É preciso tomar muito cuidado ao analisar fenômenos políticos como Marine Le Pen, Geert Wilders e Donald Trump para que essa análise não pareça um endosso. E analisá-los é constatar que existe um problema sério e profundo a partir do qual emergiram. Pois são eles frutos da decepção de uma parcela numerosa da sociedade em relação aos políticos e ao tipo de política que eles representam. São eles também filhos da decadência civilizacional que ascenderam publicamente por se apresentarem à sociedade como soluções de enfrentamento dessa própria degradação.
Sim, líderes políticos que ascenderam publicamente sob os escombros do que resta de civilização podem apresentar um diagnóstico parcialmente correto do problema. Isso não significa que eles próprios sejam – ou tenham – as respostas. Também não significa que sejam eles os causadores do problema ou sejam o próprio problema, como nos quer fazer acreditar o establishment político, intelectual e jornalístico.
Políticos do mainstream evitaram lidar, enfrentar e até falar sobre problemas centrais
Em janeiro deste ano, escrevi aqui na Gazeta do Povo sobre o relatório “Tendências Globais: Paradoxos do Progresso”. As propensões apresentadas para os próximos anos (aumento do risco de conflitos internacionais, terrorismo e baixo crescimento econômico) eram o atestado público do fracasso dos políticos de hoje e da forma de fazer política.
Quem foram os artífices desse estado de coisas? Os “populistas” que nunca antes estiveram na cadeia de comando para definir os rumos da situação? Não. Foram os líderes considerados “moderados e capazes” e seus antecessores, apoiados e legitimados por intelectuais e pela grande imprensa, os corresponsáveis pelo fracasso do atual modelo político e da forma de fazer política.
Políticos do mainstream, por covardia, ignorância ou concordância, evitaram lidar, enfrentar e até falar sobre problemas centrais, como os riscos advindos da imigração em massa de muçulmanos. Ou porque não quiseram assumir o ônus político de enfrentar a patrulha ou porque discordam que haja uma questão a ser resolvida. As pessoas, entretanto, não são idiotas. Concordo com o João Pereira Coutinho quando ele afirmou em texto recente que “o populismo não nasce do vazio. (...) Há pessoas reais, apesar de invisíveis, que procuram respostas fáceis, enganosas, virtuosas, para estas vidas de naufrágio lento”. Os políticos do mainstream provocaram o naufrágio e os líderes populistas não parecem ser os comandantes mais indicados para salvar os náufragos.

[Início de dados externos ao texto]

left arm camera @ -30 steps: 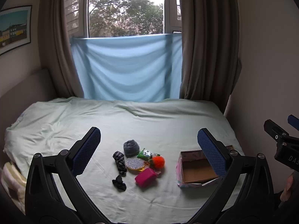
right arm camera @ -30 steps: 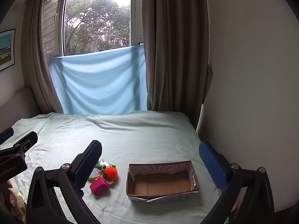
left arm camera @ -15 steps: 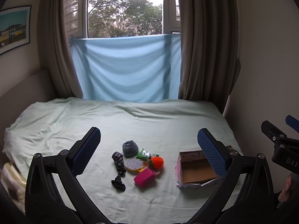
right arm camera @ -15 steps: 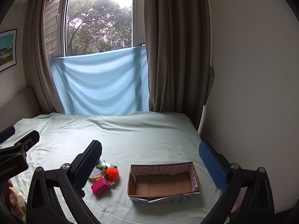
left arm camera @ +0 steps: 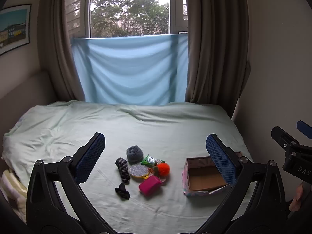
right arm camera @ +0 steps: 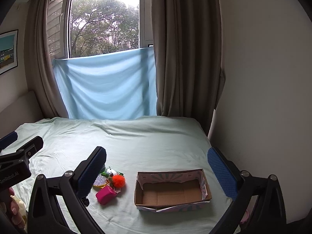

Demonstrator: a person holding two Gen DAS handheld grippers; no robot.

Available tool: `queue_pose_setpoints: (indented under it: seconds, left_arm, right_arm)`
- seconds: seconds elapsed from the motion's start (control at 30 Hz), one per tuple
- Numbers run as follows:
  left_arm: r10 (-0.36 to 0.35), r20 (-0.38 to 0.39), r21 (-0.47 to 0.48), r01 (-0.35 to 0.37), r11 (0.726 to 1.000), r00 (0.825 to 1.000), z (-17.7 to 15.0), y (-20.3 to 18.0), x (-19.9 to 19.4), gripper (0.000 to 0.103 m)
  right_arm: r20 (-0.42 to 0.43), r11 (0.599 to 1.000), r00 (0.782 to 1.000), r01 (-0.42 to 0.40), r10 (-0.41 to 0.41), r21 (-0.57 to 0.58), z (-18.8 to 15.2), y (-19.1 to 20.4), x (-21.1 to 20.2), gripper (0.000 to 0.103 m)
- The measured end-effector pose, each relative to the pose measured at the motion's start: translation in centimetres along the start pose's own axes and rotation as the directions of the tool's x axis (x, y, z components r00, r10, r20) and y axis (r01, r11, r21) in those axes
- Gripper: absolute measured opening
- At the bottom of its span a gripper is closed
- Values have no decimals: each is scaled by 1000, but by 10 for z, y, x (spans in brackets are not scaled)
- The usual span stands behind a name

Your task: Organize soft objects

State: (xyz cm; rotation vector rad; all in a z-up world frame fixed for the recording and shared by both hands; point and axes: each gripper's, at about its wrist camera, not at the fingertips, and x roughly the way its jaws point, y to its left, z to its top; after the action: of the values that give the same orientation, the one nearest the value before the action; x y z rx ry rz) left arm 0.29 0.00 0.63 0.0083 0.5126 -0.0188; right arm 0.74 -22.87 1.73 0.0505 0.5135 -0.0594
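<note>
A cluster of small items lies on the pale green bed (left arm camera: 156,128): a grey rolled sock (left arm camera: 134,153), a dark patterned sock (left arm camera: 122,169), a black scrunchie (left arm camera: 122,193), a sparkly round pouch (left arm camera: 138,170), a green packet (left arm camera: 151,160), an orange pom-pom (left arm camera: 163,168) and a pink pouch (left arm camera: 150,184). An open, empty cardboard box (left arm camera: 204,177) sits to their right. My left gripper (left arm camera: 155,154) is open and empty, held above the cluster. My right gripper (right arm camera: 157,165) is open and empty above the box (right arm camera: 171,190); the pom-pom (right arm camera: 118,181) and pink pouch (right arm camera: 105,194) show left of it.
The bed (right arm camera: 146,136) fills the room to the wall (right arm camera: 263,97) on the right. Brown curtains (left arm camera: 210,44) and a blue cloth (left arm camera: 130,70) hang at the window behind. A framed picture (left arm camera: 13,27) hangs on the left wall. Yellowish bedding (left arm camera: 11,185) sits at the bed's left edge.
Both views have shifted slightly; the items and box sit a little further left in the left wrist view. Both grippers stay open and nothing on the bed has moved.
</note>
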Motion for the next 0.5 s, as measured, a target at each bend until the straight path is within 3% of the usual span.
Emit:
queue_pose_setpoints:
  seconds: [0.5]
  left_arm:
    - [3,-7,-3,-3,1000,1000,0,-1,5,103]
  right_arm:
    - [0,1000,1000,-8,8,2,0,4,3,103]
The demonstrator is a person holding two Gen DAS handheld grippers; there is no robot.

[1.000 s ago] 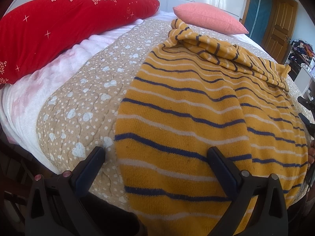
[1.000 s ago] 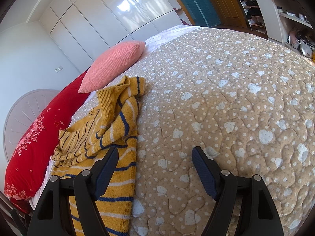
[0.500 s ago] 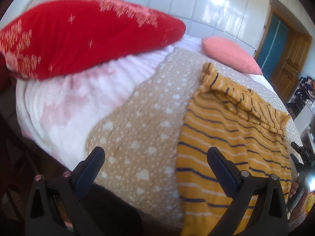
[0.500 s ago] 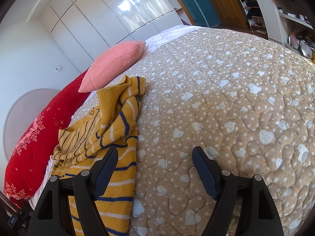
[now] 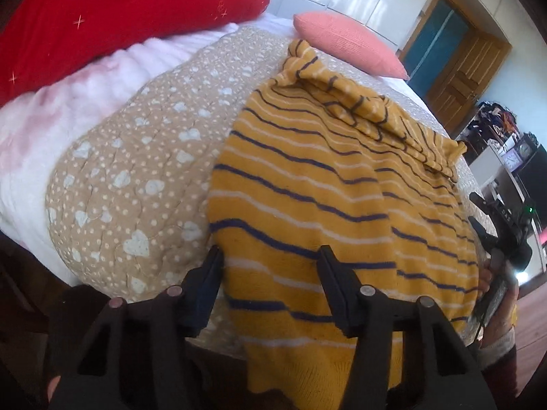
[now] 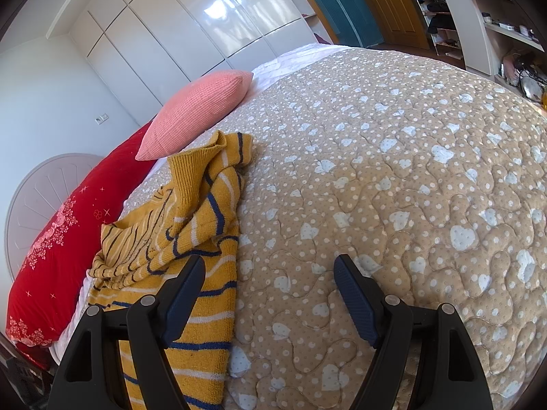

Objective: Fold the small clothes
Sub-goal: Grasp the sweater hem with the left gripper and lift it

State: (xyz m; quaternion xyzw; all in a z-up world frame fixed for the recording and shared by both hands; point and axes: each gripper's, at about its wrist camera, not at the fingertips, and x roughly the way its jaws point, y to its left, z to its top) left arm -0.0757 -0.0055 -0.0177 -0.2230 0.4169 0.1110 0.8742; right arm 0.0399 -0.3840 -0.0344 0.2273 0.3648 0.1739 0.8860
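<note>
A mustard-yellow knitted sweater (image 5: 328,184) with navy and white stripes lies flat on a beige heart-print quilt (image 5: 136,171). Its long axis runs from the hem at the near bed edge toward a pink pillow (image 5: 348,42), with the bunched sleeves at the far end. No label or writing can be read on it. The left gripper (image 5: 270,266) has just been closing and now stands half open, straddling the sweater's left edge near the hem without visibly pinching it. The right gripper (image 6: 270,287) stands wide open over the sweater's right edge and holds nothing. A red bolster (image 5: 102,17) lies further left.
</note>
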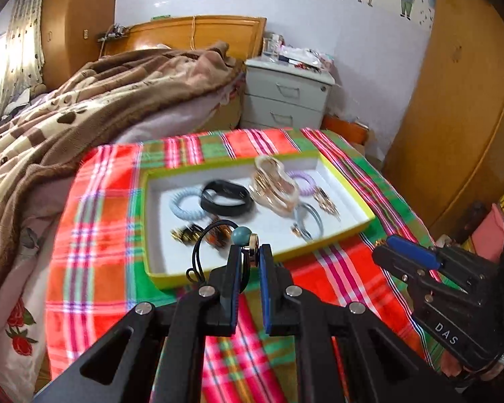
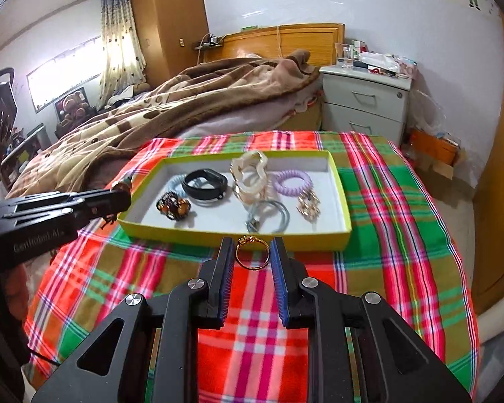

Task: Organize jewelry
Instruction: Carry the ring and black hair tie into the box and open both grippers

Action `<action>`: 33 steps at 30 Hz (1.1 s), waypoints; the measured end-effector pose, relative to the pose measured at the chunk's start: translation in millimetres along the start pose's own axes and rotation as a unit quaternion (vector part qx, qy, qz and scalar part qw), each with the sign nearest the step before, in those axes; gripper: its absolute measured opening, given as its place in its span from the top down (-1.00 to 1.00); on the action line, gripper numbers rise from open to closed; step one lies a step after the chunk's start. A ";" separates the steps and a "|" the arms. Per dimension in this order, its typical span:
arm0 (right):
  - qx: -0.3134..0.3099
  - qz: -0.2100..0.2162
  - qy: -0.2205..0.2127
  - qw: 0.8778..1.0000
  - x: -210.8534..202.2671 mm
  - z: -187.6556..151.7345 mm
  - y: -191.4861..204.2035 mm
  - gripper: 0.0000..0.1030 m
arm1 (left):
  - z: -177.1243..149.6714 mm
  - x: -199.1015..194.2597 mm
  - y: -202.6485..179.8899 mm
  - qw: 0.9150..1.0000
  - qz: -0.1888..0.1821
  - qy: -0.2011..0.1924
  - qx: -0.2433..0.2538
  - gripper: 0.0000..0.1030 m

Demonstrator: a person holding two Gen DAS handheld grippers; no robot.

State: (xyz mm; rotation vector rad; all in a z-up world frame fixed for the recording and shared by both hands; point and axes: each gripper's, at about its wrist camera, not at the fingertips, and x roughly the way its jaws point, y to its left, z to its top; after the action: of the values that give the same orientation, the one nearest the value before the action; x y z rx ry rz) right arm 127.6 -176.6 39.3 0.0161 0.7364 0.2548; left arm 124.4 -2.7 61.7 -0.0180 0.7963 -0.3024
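Observation:
My left gripper [image 1: 250, 252] is shut on a black hair tie with a teal bead [image 1: 241, 235], held above the near left corner of the yellow-rimmed box [image 1: 349, 230]. My right gripper [image 2: 252, 252] is shut on a gold ring [image 2: 252, 255], just in front of the box's near wall [image 2: 238, 240]. The box holds a black band [image 2: 203, 183], a blue coil tie [image 1: 184, 205], a purple coil tie [image 2: 290, 181], a cream hair claw [image 2: 250, 176], a grey-blue tie [image 2: 268, 216], a brown beaded piece [image 2: 173, 206] and a gold clip [image 2: 307, 208].
The box sits on a red and green plaid cloth [image 2: 386, 201]. A bed with a brown blanket [image 2: 184, 100] lies to the left. A white bedside cabinet [image 2: 363, 104] stands behind. A wooden wardrobe [image 1: 453, 100] is at the right.

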 end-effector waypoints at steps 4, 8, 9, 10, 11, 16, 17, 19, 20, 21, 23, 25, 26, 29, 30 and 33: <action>-0.004 0.009 0.001 1.000 10.8 11.0 7.8 0.56 | 14.5 3.0 13.1 1.000 0.010 -0.005 -0.003 0.79; -0.008 0.014 0.009 1.000 26.9 19.4 15.7 0.56 | 29.5 11.4 24.1 1.000 0.013 -0.004 -0.002 0.79; -0.007 0.017 0.014 1.000 33.2 21.8 17.5 0.56 | 33.2 14.5 26.3 1.000 0.013 -0.003 0.000 0.79; -0.007 0.017 0.015 1.000 36.9 22.8 18.1 0.56 | 36.1 17.5 28.4 1.000 0.013 -0.002 0.001 0.79; -0.008 0.018 0.016 1.000 40.6 24.4 19.1 0.56 | 39.2 21.9 31.6 1.000 0.015 0.002 -0.001 0.79; -0.007 0.023 0.034 0.999 64.7 30.0 21.5 0.56 | 49.9 43.0 43.1 1.000 0.019 0.015 -0.006 0.79; -0.007 0.025 0.038 0.999 69.0 31.2 21.3 0.56 | 51.5 48.6 45.4 1.000 0.020 0.019 -0.009 0.79; -0.008 0.026 0.045 0.999 77.1 31.6 23.1 0.56 | 52.9 59.8 48.4 0.999 0.019 0.029 -0.010 0.79; -0.009 0.028 0.048 0.998 80.3 31.6 23.7 0.56 | 53.2 66.4 49.5 0.999 0.021 0.036 -0.012 0.79; -0.010 0.028 0.052 0.998 83.7 31.2 23.8 0.56 | 53.2 70.6 49.4 0.999 0.021 0.040 -0.008 0.79; -0.012 0.027 0.058 0.998 89.9 30.5 23.3 0.56 | 51.9 79.9 47.3 0.999 0.020 0.049 -0.004 0.79; -0.012 0.028 0.067 0.997 95.8 29.8 22.5 0.56 | 50.3 88.9 47.0 0.998 0.019 0.057 -0.005 0.79; -0.013 0.029 0.069 0.997 97.6 29.1 22.7 0.56 | 49.6 92.8 47.2 0.998 0.019 0.061 -0.006 0.79; -0.019 0.031 0.077 0.996 102.8 27.8 24.2 0.56 | 46.5 100.6 48.6 0.997 0.019 0.070 -0.008 0.79; -0.021 0.031 0.080 0.996 104.8 27.4 24.9 0.56 | 45.2 102.6 48.7 0.997 0.019 0.073 -0.007 0.79; -0.023 0.032 0.085 0.996 109.6 27.4 26.0 0.56 | 41.2 108.3 49.3 0.996 0.018 0.083 -0.007 0.79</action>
State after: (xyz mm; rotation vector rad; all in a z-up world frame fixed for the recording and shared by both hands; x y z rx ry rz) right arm 218.0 -123.5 -10.3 -0.0252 0.9008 0.3378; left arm 237.7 10.8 8.4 0.0097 0.9625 -0.2661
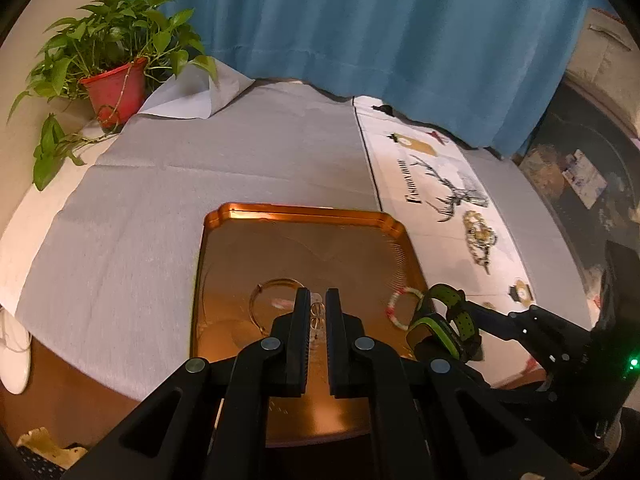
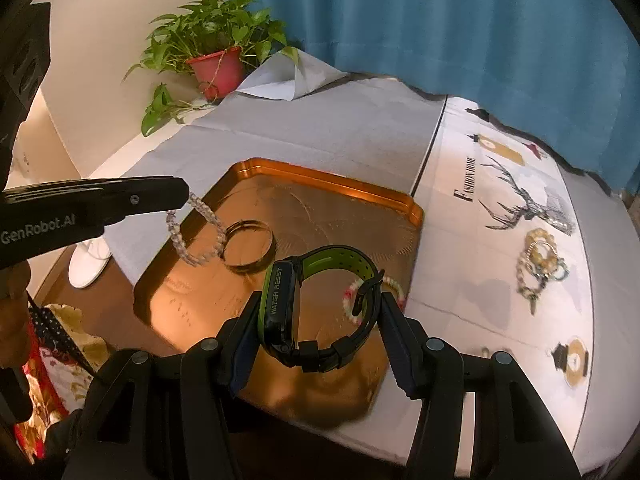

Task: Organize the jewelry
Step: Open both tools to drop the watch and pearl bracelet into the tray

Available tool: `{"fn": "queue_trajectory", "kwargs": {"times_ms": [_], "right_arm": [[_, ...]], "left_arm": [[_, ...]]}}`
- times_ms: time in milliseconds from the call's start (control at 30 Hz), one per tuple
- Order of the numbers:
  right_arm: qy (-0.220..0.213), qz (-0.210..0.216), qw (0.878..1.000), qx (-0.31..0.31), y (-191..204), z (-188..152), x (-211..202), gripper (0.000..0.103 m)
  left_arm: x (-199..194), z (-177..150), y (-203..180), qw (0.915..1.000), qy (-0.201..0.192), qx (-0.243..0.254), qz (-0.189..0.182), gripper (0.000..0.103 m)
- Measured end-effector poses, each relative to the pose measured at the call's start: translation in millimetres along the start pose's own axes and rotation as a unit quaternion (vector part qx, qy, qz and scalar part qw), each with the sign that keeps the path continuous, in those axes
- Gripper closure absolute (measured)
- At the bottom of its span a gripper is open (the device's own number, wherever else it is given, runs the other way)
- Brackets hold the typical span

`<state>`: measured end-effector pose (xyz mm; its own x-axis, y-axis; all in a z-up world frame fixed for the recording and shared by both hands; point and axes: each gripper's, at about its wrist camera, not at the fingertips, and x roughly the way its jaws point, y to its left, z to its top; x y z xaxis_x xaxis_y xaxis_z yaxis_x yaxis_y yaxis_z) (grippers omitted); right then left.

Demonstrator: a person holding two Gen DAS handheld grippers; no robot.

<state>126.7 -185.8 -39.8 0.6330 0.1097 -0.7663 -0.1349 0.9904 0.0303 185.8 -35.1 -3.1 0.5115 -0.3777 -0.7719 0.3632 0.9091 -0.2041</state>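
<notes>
A blue curtain (image 1: 360, 28) hangs in folds behind the counter (image 1: 248, 148), which is covered by a grey cloth turned up at its far left corner. There a leafy plant in a red pot (image 2: 218, 68) stands against a cream wall (image 2: 100, 92). Warm light falls from the left; brown floor (image 1: 60, 392) shows below.

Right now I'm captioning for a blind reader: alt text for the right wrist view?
The right tool grips a black-and-green watch above a copper tray holding a metal bangle and a pink-and-white bracelet. At left, the left tool dangles a clear beaded bracelet.
</notes>
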Motion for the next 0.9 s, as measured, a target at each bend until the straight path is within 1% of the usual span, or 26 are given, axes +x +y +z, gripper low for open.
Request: {"fn": "queue_trajectory", "kwargs": {"times_ms": [233, 400, 467, 500, 567, 600, 633, 667, 700, 733, 833, 900], "right_arm": [[0.006, 0.004, 1.0, -0.004, -1, 9, 24, 0.046], [0.01, 0.009, 1.0, -0.008, -1, 14, 40, 0.046], [0.011, 0.011, 1.0, -0.01, -2, 15, 44, 0.043], [0.012, 0.013, 1.0, -0.012, -2, 16, 48, 0.042], [0.015, 0.008, 1.0, -0.018, -1, 17, 52, 0.033], [0.015, 0.003, 1.0, -0.021, -1, 18, 53, 0.022], [0.014, -0.003, 1.0, -0.025, 0, 18, 52, 0.016], [0.011, -0.004, 1.0, -0.027, 0, 18, 51, 0.015], [0.012, -0.003, 1.0, -0.029, 0, 16, 50, 0.014], [0.014, -0.003, 0.999, -0.03, 1, 15, 49, 0.014], [0.026, -0.001, 0.999, -0.02, 2, 7, 42, 0.014], [0.029, 0.001, 1.0, -0.01, 2, -1, 32, 0.014]], "left_arm": [[30, 9, 9, 0.9996, 0.013, 0.007, 0.022, 0.098], [49, 11, 19, 0.9987, 0.02, 0.008, 0.046, 0.098], [54, 13, 22, 0.9983, 0.019, 0.01, 0.054, 0.097], [56, 13, 23, 0.9981, 0.02, 0.009, 0.058, 0.094], [62, 14, 24, 0.9973, 0.029, 0.012, 0.066, 0.072], [64, 13, 24, 0.9967, 0.033, 0.015, 0.073, 0.04], [63, 12, 23, 0.9961, 0.031, 0.016, 0.082, 0.015], [60, 9, 22, 0.995, 0.021, 0.018, 0.096, 0.01], [56, 6, 21, 0.9941, 0.009, 0.021, 0.106, 0.01], [53, 2, 20, 0.9934, 0.007, 0.026, 0.111, 0.01], [46, -8, 18, 0.991, 0.021, 0.029, 0.129, 0.01], [34, -21, 18, 0.9902, 0.021, 0.018, 0.137, 0.01]]}}
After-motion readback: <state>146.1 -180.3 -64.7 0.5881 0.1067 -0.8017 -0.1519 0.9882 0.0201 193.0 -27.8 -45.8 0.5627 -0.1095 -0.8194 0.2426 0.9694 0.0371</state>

Um exemplo recente e simbólico é Marine Le Pen. A candidata da Frente Nacional perdeu a eleição presidencial também para suas próprias fragilidades. A parte da sua agenda política que poderia ser tida como benéfica (a defesa da cultura francesa contra seus inimigos muçulmanos, banimento de todas as organizações ligadas a fundamentalistas islâmicos, expulsão de pessoas ligadas ao terrorismo) foi obscurecida por sua inabilidade de apresentar um plano que não parecesse um projeto de poder autoritário. Culpar a grande imprensa não pode ser um álibi permanente para eximir-se de suas próprias vicissitudes.
Leia também: Na França, uma eleição decisiva (editorial de 22 de abril de 2017)
Como tanta gente pôde considerá-la uma candidata adequada para, a considerar a razão do endosso, lutar contra os muçulmanos nativos e estrangeiros que querem converter a França numa sucursal da Tunísia? Simples: era ela ou o vencedor Emmanuel Macron. Não foi uma escolha; foi maldição.
Por isso é que se colocar nesse debate adotando ingenuamente um dos lados inviabiliza a criação de uma alternativa intelectual e política substantiva e qualificada, de uma nova elite que tenha coragem de identificar, de falar e de resolver as questões mais difíceis.
Enquanto os incautos limitarem-se a firmar posições e acusar quem não o faz de “isentão”, quem se informa apenas pelas redes sociais terá seu imaginário político destruído ao achar que quem esbraveja mais é o portador da verdade suprema. E, nessa disputa por quem comete mais bravatas, a primeira baixa é a da inteligência.